## Work request
From the first line to the last, transcribe the material exactly.

## Supplied information
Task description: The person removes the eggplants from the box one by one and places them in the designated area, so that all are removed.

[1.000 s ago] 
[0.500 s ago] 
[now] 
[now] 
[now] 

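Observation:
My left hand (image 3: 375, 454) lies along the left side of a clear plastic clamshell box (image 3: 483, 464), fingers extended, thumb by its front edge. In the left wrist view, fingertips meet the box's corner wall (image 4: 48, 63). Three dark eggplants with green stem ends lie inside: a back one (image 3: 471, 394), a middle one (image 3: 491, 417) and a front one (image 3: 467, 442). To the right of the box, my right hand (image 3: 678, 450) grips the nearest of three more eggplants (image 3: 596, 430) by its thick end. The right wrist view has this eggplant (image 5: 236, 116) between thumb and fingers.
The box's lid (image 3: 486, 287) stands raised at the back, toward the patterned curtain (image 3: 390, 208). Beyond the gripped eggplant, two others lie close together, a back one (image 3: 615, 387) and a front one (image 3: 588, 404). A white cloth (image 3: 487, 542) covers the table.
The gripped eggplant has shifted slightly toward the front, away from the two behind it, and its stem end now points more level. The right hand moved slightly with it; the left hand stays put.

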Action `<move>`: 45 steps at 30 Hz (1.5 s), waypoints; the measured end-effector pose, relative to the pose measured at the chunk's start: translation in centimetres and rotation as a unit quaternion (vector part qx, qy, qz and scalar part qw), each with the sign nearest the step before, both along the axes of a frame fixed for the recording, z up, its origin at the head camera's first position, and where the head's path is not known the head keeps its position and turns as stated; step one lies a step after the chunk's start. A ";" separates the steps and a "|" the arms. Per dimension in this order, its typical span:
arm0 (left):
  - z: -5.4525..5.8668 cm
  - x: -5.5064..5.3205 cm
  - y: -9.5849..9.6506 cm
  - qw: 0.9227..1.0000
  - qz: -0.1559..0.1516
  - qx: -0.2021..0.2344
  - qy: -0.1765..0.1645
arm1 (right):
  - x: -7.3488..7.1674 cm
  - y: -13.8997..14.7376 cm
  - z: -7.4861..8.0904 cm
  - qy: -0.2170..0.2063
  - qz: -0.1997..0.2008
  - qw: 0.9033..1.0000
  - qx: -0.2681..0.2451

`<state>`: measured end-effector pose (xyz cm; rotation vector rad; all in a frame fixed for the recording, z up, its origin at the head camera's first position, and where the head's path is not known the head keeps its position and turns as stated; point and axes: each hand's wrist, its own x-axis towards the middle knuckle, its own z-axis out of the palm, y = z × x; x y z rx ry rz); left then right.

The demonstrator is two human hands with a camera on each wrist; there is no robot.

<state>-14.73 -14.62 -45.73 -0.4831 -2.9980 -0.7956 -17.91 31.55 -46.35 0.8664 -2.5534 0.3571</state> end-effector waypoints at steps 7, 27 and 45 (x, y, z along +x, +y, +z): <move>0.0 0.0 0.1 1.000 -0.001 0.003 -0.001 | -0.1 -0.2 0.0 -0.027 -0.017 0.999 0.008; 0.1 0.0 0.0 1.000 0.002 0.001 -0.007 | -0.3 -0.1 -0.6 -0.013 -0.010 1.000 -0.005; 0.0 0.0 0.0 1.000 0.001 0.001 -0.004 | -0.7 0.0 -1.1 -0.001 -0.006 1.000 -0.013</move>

## Your response
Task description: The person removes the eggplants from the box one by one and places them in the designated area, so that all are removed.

[1.000 s ago] 
[0.500 s ago] 
[now] 
[now] 
[now] 

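Observation:
My left hand (image 3: 375, 454) lies along the left side of a clear plastic clamshell box (image 3: 483, 464), fingers extended, thumb by its front edge. In the left wrist view, fingertips meet the box's corner wall (image 4: 48, 63). Three dark eggplants with green stem ends lie inside: a back one (image 3: 471, 394), a middle one (image 3: 491, 417) and a front one (image 3: 467, 442). To the right of the box, my right hand (image 3: 678, 450) grips the nearest of three more eggplants (image 3: 596, 430) by its thick end. The right wrist view has this eggplant (image 5: 236, 116) between thumb and fingers.
The box's lid (image 3: 486, 287) stands raised at the back, toward the patterned curtain (image 3: 390, 208). Beyond the gripped eggplant, two others lie close together, a back one (image 3: 615, 387) and a front one (image 3: 588, 404). A white cloth (image 3: 487, 542) covers the table.
The gripped eggplant has shifted slightly toward the front, away from the two behind it, and its stem end now points more level. The right hand moved slightly with it; the left hand stays put.
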
Action `<move>`: 45 steps at 30 Hz (1.5 s), waypoints; the measured end-effector pose, relative to the pose measured at the chunk's start: translation in centimetres and rotation as a unit quaternion (vector part qx, qy, qz and scalar part qw), each with the sign nearest the step before, both along the axes of a frame fixed for the recording, z up, its origin at the head camera's first position, and where the head's path is not known the head keeps its position and turns as stated; step one lies a step after the chunk's start. A ";" separates the steps and a "|" the arms. Per dimension in this order, its typical span:
arm0 (left):
  - z: -5.4525..5.8668 cm
  - x: -5.5064..5.3205 cm
  - y: -9.5849..9.6506 cm
  - qw: 0.9227..1.0000
  - qz: -0.1559..0.1516
  - qx: -0.2021..0.2344
  - qy: -0.1765..0.1645
arm1 (right):
  - x: -7.3488..7.1674 cm
  - y: -13.8997..14.7376 cm
  - z: -7.4861..8.0904 cm
  - qy: -0.2170..0.2063
  - qz: -0.1997..0.2008
  - qw: 0.9033..1.0000
  - qx: -0.2681..0.2451

`<state>`: measured end-effector pose (xyz cm; rotation vector rad; all in a frame fixed for the recording, z up, its origin at the head camera's first position, and where the head's path is not known the head keeps its position and turns as stated; point and axes: each hand's wrist, its own x-axis towards the middle knuckle, its own z-axis out of the palm, y = z × x; x y z rx ry rz); left then right.

The demonstrator is two human hands with a camera on each wrist; there is no robot.

<state>-14.73 -14.62 -45.73 -0.4831 -2.9980 -0.7956 -17.91 31.55 -46.35 0.8664 -2.5534 0.3571</state> end-effector waypoints at steps 7, 27 and 45 (x, y, z along +x, +y, +z): <move>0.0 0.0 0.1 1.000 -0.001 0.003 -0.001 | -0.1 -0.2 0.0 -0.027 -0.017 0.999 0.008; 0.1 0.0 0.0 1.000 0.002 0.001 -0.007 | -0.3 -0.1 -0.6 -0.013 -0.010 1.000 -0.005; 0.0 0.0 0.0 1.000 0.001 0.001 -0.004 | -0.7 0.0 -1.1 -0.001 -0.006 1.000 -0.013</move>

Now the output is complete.